Recorded data
BEGIN
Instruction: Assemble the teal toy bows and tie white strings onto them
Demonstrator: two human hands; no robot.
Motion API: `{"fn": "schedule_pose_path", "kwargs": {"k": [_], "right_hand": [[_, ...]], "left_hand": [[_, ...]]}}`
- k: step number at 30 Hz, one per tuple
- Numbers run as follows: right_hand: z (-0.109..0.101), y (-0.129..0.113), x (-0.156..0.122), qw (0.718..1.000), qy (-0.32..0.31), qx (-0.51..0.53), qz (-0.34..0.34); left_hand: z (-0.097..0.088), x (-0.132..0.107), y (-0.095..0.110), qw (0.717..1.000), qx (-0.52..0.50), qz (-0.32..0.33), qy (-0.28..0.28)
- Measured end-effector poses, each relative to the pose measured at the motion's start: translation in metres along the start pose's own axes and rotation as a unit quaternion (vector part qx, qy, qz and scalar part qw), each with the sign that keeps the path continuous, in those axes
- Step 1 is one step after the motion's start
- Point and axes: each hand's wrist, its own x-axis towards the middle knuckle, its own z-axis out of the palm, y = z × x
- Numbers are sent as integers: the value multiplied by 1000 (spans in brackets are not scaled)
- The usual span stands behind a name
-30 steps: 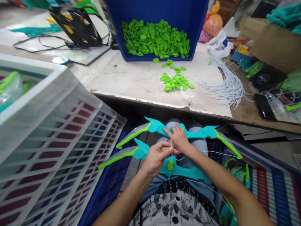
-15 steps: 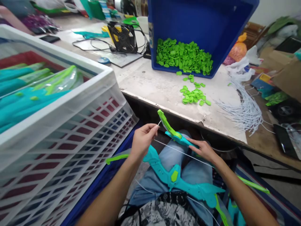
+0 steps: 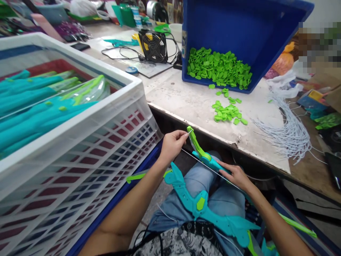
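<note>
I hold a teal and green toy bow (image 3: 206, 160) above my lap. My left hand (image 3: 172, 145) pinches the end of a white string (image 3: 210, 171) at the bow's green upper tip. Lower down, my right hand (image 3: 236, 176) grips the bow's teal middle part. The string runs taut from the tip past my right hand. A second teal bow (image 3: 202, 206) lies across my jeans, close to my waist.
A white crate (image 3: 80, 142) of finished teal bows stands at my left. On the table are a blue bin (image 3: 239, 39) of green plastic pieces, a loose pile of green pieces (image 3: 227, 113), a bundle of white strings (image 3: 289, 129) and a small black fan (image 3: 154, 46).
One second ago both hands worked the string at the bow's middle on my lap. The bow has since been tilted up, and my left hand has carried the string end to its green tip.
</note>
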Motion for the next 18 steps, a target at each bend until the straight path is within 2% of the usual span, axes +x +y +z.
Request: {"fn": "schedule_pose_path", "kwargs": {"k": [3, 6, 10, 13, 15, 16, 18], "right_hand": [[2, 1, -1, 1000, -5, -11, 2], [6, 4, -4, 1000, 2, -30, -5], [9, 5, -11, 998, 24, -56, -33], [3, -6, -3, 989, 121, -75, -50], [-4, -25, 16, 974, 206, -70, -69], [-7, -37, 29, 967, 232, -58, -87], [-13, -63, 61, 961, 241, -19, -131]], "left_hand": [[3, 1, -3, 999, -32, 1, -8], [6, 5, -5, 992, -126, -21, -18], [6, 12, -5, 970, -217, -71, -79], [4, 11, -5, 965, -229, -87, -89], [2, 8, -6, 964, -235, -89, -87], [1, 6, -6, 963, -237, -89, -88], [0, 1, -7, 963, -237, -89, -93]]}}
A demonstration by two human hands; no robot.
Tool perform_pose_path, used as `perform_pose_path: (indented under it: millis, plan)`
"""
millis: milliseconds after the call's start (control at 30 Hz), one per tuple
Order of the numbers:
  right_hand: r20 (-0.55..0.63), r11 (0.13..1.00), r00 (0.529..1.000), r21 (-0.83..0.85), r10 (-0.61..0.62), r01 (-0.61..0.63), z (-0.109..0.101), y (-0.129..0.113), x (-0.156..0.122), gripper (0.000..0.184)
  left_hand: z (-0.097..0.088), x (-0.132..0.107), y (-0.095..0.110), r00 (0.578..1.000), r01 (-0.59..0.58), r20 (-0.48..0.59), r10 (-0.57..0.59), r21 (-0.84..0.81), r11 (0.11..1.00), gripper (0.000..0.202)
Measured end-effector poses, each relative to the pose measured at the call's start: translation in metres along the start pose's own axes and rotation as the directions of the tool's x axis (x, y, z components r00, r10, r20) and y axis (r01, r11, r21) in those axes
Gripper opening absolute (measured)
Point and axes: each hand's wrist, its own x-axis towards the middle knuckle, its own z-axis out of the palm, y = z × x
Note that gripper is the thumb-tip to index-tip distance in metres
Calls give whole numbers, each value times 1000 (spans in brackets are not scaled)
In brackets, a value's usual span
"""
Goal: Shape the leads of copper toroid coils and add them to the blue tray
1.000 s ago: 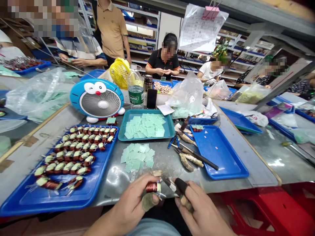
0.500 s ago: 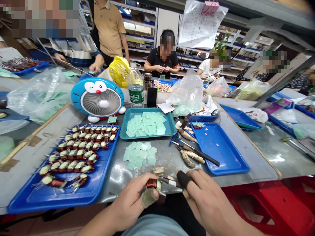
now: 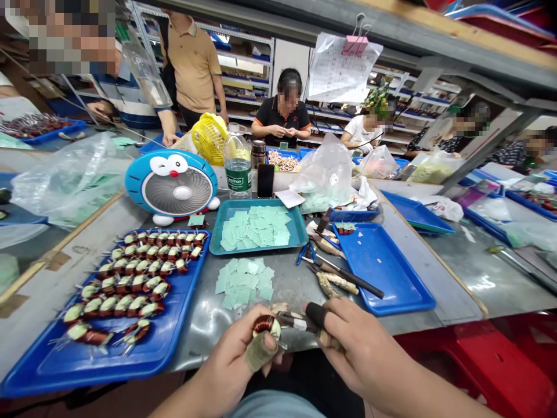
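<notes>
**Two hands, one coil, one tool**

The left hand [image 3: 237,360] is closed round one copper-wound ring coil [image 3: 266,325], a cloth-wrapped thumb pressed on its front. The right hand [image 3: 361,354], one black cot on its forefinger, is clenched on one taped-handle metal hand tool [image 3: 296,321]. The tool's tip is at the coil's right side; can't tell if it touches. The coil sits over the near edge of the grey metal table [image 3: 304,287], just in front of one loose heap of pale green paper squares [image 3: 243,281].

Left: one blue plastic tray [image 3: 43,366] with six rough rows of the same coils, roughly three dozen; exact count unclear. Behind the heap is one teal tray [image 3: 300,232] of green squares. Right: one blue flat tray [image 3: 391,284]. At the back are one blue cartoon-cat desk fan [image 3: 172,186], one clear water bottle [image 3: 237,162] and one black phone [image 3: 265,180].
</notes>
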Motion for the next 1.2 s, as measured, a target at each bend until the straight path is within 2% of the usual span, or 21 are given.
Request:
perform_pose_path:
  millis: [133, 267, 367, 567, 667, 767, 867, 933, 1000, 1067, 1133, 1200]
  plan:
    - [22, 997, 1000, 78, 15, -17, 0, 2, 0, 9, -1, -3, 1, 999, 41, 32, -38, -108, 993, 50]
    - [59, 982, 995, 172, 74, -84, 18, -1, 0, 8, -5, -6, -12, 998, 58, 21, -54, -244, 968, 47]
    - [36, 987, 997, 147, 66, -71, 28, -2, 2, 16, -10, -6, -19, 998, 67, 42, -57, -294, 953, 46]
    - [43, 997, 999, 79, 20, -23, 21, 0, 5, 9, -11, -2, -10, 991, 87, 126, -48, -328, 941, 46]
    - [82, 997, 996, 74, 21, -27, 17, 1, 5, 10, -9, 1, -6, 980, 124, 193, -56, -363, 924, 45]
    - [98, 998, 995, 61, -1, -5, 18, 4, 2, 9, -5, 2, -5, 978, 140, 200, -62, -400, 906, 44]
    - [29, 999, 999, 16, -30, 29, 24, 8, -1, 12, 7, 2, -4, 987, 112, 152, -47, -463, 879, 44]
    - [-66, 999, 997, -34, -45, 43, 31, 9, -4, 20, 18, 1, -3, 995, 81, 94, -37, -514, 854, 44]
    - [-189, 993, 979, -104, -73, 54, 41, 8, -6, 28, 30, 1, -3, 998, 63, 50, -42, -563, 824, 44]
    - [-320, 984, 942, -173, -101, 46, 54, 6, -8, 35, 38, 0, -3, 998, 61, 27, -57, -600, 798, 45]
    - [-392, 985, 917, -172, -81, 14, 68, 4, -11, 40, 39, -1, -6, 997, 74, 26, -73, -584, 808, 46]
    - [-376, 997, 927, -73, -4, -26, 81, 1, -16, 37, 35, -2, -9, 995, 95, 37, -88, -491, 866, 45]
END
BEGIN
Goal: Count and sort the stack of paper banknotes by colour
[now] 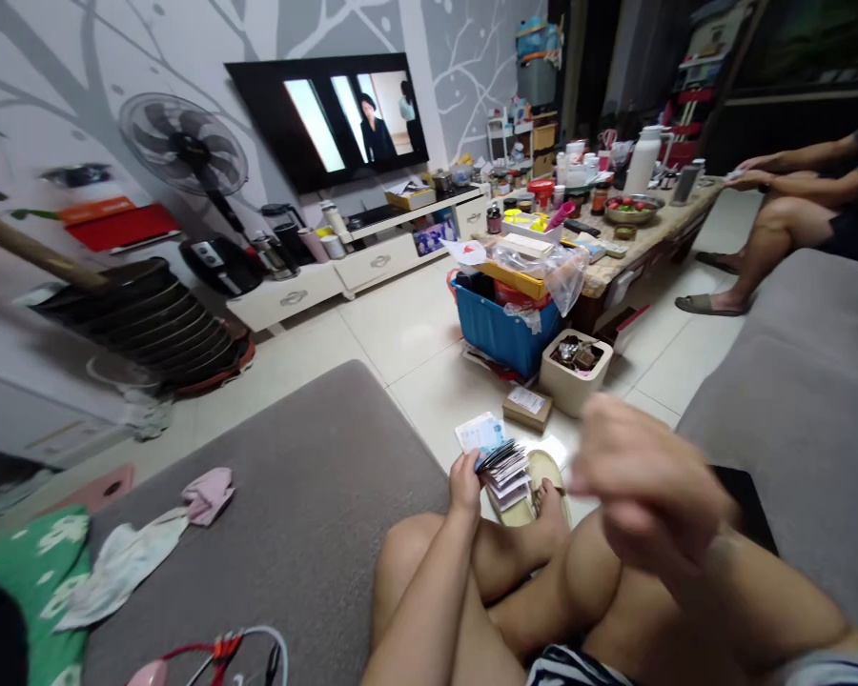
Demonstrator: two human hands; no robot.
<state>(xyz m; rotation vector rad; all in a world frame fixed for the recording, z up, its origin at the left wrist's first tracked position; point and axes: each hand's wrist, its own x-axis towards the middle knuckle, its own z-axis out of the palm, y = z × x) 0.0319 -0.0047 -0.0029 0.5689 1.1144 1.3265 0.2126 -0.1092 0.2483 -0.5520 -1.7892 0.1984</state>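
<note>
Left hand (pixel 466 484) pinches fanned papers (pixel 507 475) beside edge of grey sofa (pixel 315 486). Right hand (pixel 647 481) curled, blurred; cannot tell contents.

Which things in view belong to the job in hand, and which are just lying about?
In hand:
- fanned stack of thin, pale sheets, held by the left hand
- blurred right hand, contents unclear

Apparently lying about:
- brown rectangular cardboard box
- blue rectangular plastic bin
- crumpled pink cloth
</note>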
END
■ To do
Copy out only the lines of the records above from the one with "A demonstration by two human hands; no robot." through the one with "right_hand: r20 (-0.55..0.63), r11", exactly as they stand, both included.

■ Response box
A demonstration by two human hands; no robot.
Tool perform_pose_path, used as `perform_pose_path: (indented under it: millis, plan)`
"""
millis: milliseconds after the call's start (control at 30 Hz), one per tuple
Order of the numbers:
  right_hand: r20 (-0.55..0.63), r11 (0.13..1.00), r00 (0.529..1.000), r21 (-0.83..0.85), r10 (-0.61..0.62), r01 (-0.61..0.63), z (-0.109..0.101), y (-0.129..0.113), x (-0.156..0.122), gripper (0.000..0.184)

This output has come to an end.